(About this exercise) The full listing needs to be output exactly.

(Data below)
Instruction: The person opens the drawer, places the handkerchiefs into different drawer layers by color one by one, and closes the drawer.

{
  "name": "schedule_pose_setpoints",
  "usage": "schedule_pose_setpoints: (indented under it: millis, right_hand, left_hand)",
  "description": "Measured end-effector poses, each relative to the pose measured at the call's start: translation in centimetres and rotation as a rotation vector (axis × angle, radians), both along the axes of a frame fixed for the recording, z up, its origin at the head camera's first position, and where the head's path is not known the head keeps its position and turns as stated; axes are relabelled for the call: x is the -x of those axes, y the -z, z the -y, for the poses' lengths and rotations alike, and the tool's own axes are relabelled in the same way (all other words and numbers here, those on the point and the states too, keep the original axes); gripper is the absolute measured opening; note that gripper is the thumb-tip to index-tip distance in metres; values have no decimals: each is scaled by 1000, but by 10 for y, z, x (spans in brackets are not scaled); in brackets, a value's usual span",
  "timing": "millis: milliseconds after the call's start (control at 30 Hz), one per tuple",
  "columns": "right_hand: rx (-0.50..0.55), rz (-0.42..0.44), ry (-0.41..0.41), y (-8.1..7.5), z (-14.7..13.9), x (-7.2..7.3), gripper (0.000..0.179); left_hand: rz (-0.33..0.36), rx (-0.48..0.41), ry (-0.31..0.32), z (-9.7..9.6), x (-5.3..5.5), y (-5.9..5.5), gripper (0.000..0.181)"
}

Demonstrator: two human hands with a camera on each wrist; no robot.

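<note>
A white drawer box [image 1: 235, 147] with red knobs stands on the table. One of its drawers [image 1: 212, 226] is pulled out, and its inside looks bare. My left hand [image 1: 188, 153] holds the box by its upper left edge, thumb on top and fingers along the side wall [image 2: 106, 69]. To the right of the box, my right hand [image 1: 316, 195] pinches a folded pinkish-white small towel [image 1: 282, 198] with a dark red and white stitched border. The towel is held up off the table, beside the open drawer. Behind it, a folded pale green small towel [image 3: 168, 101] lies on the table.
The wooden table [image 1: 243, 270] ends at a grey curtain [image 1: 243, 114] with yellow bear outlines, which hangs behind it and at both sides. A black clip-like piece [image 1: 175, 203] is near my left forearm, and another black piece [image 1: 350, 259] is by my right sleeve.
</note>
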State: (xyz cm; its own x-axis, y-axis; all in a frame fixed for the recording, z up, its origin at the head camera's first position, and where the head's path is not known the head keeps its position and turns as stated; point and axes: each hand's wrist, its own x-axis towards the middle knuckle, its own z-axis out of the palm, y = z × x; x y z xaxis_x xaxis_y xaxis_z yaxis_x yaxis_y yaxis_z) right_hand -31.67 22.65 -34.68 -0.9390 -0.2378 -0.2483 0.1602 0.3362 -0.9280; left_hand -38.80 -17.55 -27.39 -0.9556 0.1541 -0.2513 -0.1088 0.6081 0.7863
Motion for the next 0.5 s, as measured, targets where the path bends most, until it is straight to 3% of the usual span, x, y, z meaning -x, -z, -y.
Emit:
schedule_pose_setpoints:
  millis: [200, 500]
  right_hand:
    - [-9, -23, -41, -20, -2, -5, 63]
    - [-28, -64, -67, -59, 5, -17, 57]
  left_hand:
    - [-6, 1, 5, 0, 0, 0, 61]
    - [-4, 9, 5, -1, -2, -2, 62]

(Response to the exercise)
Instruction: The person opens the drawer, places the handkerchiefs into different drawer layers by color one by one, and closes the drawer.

{
  "name": "schedule_pose_setpoints",
  "usage": "schedule_pose_setpoints: (indented under it: millis, right_hand, left_hand)",
  "description": "Measured end-effector poses, each relative to the pose measured at the call's start: translation in centimetres and rotation as a rotation vector (axis × angle, radians), both along the axes of a frame fixed for the recording, z up, its origin at the head camera's first position, and where the head's path is not known the head keeps its position and turns as stated; axes are relabelled for the call: x is the -x of those axes, y the -z, z the -y, for the poses' lengths and rotations alike, and the tool's own axes are relabelled in the same way (all other words and numbers here, those on the point and the states too, keep the original axes); gripper is the absolute measured opening; note that gripper is the thumb-tip to index-tip distance in metres; values have no decimals: each is scaled by 1000, but by 10 for y, z, x (spans in brackets are not scaled); in brackets, a value's usual span",
  "timing": "millis: milliseconds after the call's start (control at 30 Hz), one per tuple",
  "columns": "right_hand: rx (-0.50..0.55), rz (-0.42..0.44), ry (-0.41..0.41), y (-8.1..7.5), z (-14.7..13.9), x (-7.2..7.3), gripper (0.000..0.179); left_hand: rz (-0.33..0.36), rx (-0.48..0.41), ry (-0.31..0.32), z (-9.7..9.6), x (-5.3..5.5), y (-5.9..5.5), gripper (0.000..0.181)"
}

Demonstrator: two human hands with a camera on each wrist; no robot.

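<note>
A white drawer box [image 1: 235, 147] with red knobs stands on the table. One of its drawers [image 1: 212, 226] is pulled out, and its inside looks bare. My left hand [image 1: 188, 153] holds the box by its upper left edge, thumb on top and fingers along the side wall [image 2: 106, 69]. To the right of the box, my right hand [image 1: 316, 195] pinches a folded pinkish-white small towel [image 1: 282, 198] with a dark red and white stitched border. The towel is held up off the table, beside the open drawer. Behind it, a folded pale green small towel [image 3: 168, 101] lies on the table.
The wooden table [image 1: 243, 270] ends at a grey curtain [image 1: 243, 114] with yellow bear outlines, which hangs behind it and at both sides. A black clip-like piece [image 1: 175, 203] is near my left forearm, and another black piece [image 1: 350, 259] is by my right sleeve.
</note>
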State: (xyz cm; its own x-axis, y-axis; all in a frame fixed for the recording, z up, its origin at the head camera's first position, and where the head's path is not known the head keeps its position and turns as stated; point and axes: each hand's wrist, its own x-axis towards the middle knuckle, its own z-axis out of the palm, y = z × x; x y z xaxis_x xaxis_y xaxis_z yaxis_x yaxis_y yaxis_z) right_hand -31.67 22.65 -34.68 -0.9390 -0.2378 -0.2483 0.1602 0.3362 -0.9280; left_hand -38.80 -17.55 -27.39 -0.9556 0.1541 -0.2513 -0.1088 0.6081 0.7863
Motion for the next 0.5 s, as measured, targets where the path bends most, until it is straight to 3% of the usual span, x, y, z meaning -x, -z, -y.
Emit:
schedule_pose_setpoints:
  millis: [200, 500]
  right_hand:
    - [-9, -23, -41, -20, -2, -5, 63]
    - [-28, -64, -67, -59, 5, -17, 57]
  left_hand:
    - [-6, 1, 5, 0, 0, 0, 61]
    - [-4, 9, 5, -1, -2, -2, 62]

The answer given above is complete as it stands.